> _TRY IT_
Reproduce the listing below in full and exactly; no pictures belong in the copy.
(PROVIDED DATA)
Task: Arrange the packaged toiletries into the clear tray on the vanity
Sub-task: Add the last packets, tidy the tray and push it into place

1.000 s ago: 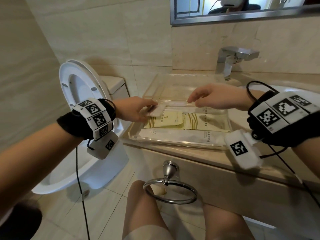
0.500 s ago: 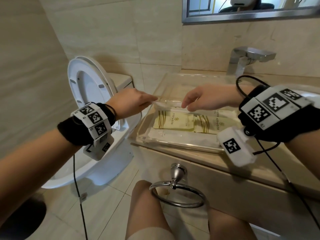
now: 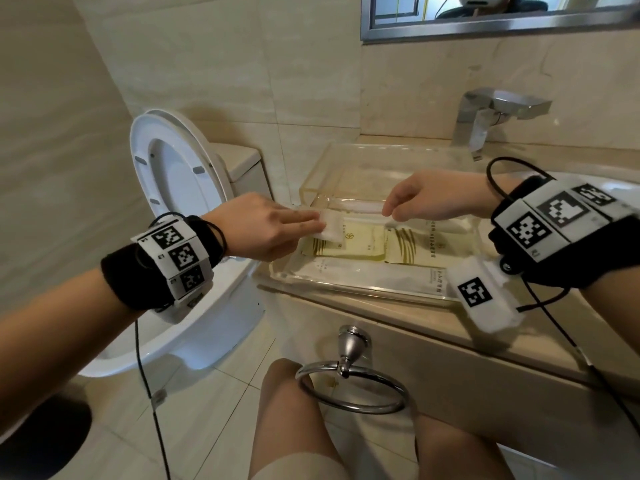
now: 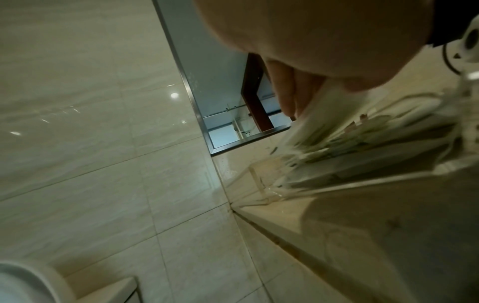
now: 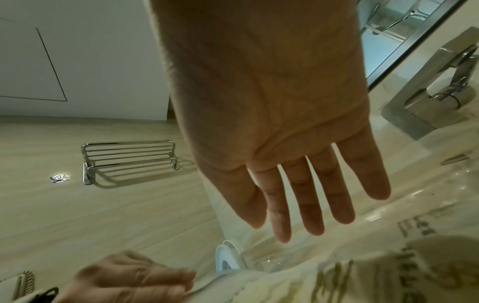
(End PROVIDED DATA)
> _EXPECTED OUTPUT_
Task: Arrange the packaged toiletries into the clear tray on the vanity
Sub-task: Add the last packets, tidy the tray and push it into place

1.000 s ago: 
0.500 s ago: 
now: 
now: 
now: 

The exercise is fully answered.